Sachsen
Aktionsplan gegen Extremismus an Schulen

Sachsen will mit einem Aktionsplan gegen Extremismus an Schulen vorgehen. Bei der Vorstellung in Dresden begründete Kultusminister Clemens die geplanten Maßnahmen mit einem starken Anstieg entsprechender Fälle. Man wolle die Schulen mit dieser Entwicklung nicht alleine lassen, Extremismus, egal in welcher Form, habe dort nichts verloren.

    Conrad Clemens (l-r, CDU), Kultusminister, Constanze Geiert (CDU), Justizministerin, und Armin Schuster (CDU), Innenminister, präsentieren einen Aktionsplan gegen Extremismus an Schulen in Sachsen.
    Vorstellung Aktionsplan gegen Extremismus an Schulen in Sachsen (Robert Michael / dpa)
    Im Jahr 2014 habe es an den Schulen im Freistaat noch 55 sogenannte besondere Vorkommnisse gegeben, 2024 seien es schon mehr als 1.600 gewesen, erklärte der CDU-Politiker.

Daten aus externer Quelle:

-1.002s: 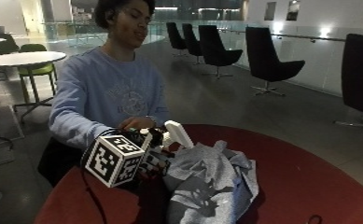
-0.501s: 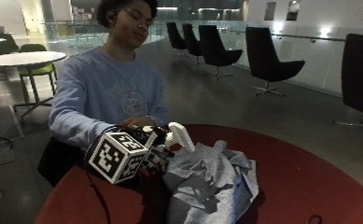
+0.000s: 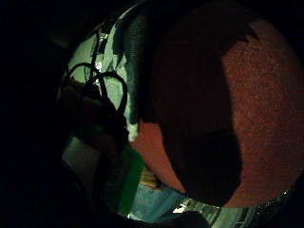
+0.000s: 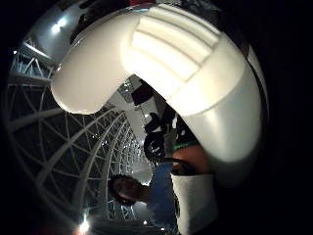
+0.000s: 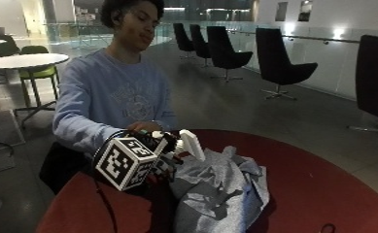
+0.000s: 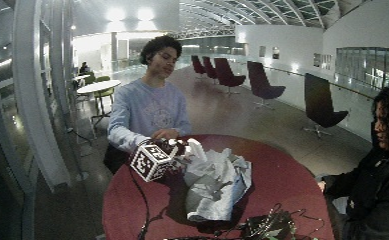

    Die 15 Maßnahmen in dem ressortübergreifenden Aktionsplan setzen neben Prävention bei Schülern auch auf Fortbildungen für Lehrkräfte, damit diese extremistische Tendenzen besser erkennen und einordnen können. Demokratiebildung und Medienkompetenz sollen stärker im Lehrplan verankert werden, um mehr Widerstandsfähigkeit gegen Desinformation und Radikalisierung zu erzeugen. Zudem wird für die Schulen zur besseren Reaktion auf Verdachtsfälle ein Direktkontakt zum polizeilichen Terrorismus- und Extremismus-Abwehrzentrum eingerichtet.
    Diese Nachricht wurde am 18.08.2026 im Programm Deutschlandfunk gesendet.